### What the exercise asks
Every line in the data below from the one containing "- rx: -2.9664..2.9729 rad" down to the one containing "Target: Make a", both included, must be retyped exactly; no other line is to appear.

--------

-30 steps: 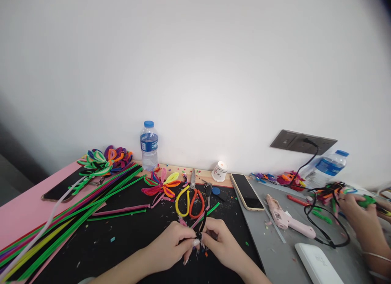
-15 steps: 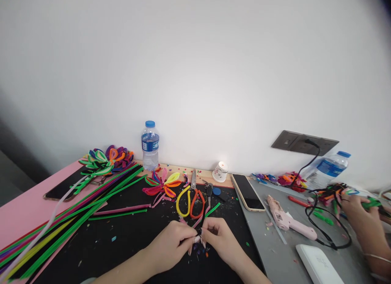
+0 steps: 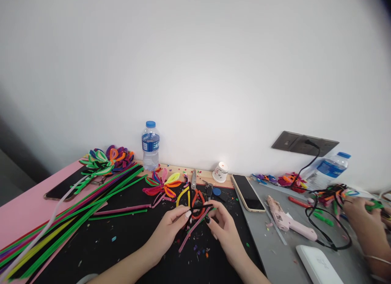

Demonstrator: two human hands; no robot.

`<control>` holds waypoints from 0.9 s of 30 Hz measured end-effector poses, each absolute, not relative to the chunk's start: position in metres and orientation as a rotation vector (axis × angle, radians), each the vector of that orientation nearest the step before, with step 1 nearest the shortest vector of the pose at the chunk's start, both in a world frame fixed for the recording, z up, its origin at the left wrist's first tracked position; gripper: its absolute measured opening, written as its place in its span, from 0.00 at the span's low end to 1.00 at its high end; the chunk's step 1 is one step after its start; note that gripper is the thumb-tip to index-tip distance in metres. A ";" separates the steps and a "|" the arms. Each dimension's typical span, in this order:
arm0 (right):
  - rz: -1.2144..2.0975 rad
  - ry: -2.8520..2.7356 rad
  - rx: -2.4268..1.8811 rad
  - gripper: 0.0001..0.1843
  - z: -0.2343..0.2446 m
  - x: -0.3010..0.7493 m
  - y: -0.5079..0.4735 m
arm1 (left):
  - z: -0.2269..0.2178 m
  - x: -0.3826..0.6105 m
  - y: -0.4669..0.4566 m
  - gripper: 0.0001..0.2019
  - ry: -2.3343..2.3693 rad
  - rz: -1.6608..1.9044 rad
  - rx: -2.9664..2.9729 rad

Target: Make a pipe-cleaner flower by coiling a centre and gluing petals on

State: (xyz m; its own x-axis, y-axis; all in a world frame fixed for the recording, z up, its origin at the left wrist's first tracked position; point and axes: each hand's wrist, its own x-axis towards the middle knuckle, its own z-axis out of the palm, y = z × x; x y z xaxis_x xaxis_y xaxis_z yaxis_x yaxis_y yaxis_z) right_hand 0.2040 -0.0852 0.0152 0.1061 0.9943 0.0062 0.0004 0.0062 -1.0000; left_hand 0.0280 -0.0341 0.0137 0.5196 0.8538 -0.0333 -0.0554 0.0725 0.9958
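Note:
My left hand (image 3: 171,227) and my right hand (image 3: 222,227) are raised over the black mat (image 3: 128,239), both pinched on a twist of pink and black pipe cleaners (image 3: 195,225). The black piece runs across between my fingertips. The pink stem slants down to the left between my hands. Just behind them lie scissors with yellow and orange handles (image 3: 192,194) and a finished pipe-cleaner flower (image 3: 161,186).
Long pipe cleaners (image 3: 70,223) fan across the left side over a pink sheet (image 3: 24,210). A water bottle (image 3: 150,145), a small cup (image 3: 220,172), a phone (image 3: 247,192) and a pink glue gun (image 3: 288,221) stand nearby. Another person's hands (image 3: 365,219) work at the right.
Both my hands have lifted and moved away from me toward the scissors. The pink stem now hangs down between them instead of sticking up.

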 end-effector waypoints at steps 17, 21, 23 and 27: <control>1.205 -1.409 -1.324 0.13 0.012 0.192 -0.089 | 0.002 0.032 -0.035 0.12 0.761 0.855 0.992; 1.201 -1.478 -1.379 0.09 0.006 0.188 -0.089 | 0.003 0.033 -0.038 0.12 0.786 0.806 0.939; 1.159 -1.480 -1.394 0.06 0.004 0.190 -0.088 | 0.006 0.034 -0.040 0.11 0.811 0.776 0.933; 1.093 -1.461 -1.416 0.05 0.004 0.191 -0.087 | 0.011 0.034 -0.041 0.10 0.804 0.762 0.938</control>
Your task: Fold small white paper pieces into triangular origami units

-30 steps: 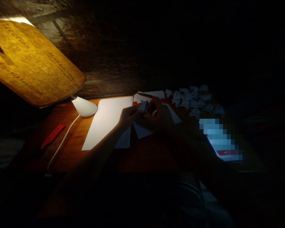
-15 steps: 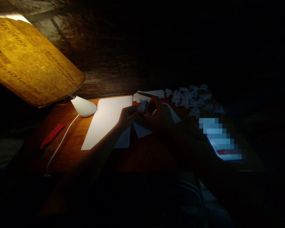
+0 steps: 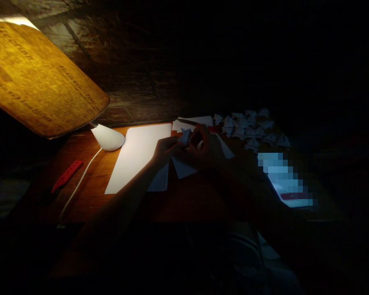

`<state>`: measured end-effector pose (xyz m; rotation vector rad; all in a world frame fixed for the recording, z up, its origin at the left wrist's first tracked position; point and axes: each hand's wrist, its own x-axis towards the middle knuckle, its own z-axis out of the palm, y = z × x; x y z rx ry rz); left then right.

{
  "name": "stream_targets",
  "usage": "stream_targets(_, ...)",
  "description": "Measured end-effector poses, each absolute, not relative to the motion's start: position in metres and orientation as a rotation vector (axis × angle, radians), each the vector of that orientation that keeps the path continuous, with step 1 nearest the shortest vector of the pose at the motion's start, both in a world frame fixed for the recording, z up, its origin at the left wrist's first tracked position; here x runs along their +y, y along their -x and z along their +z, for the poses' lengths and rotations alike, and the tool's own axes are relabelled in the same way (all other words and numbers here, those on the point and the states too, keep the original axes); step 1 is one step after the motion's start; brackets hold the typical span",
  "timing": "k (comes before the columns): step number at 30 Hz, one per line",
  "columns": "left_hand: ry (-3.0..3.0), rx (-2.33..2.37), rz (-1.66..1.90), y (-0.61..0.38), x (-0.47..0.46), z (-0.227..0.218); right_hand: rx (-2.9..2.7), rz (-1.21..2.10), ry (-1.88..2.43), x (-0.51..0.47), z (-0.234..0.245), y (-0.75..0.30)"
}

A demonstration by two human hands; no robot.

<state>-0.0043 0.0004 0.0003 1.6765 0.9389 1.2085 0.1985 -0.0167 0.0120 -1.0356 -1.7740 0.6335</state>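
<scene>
A small folded paper figure (image 3: 185, 136) with pointed tips is held up between my two hands, above the desk. My left hand (image 3: 165, 150) pinches it from the left. My right hand (image 3: 206, 144) is closed at its right side, the fingers bent and partly lost in shadow. Beneath the hands lies a loose white sheet (image 3: 184, 168). A stack of white paper (image 3: 141, 153) rests just left of them. Behind the hands are more paper pieces (image 3: 207, 120) with a dark-bladed tool (image 3: 187, 121) lying across them.
Many similar folded paper pieces (image 3: 244, 128) are heaped at the back right. A lit screen (image 3: 284, 180), blurred out, lies on the right. On the left stand a lamp base (image 3: 109, 138) with its cord (image 3: 80, 184), a printed shade (image 3: 49, 82) and a red-handled tool (image 3: 67, 175).
Almost nothing differs. Both hands stay around the folded paper figure, with only a slight shift of the right fingers.
</scene>
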Motion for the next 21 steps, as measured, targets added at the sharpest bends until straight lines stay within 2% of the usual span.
stream_targets(21, -1.803, 1.094, 1.179, 0.0025, -0.0043, 0.0065, -1.787, 0.684, 1.041, -0.0203, 0.0193, -0.1996)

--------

### Response to this exercise
  - rx: -2.9664..2.9729 rad

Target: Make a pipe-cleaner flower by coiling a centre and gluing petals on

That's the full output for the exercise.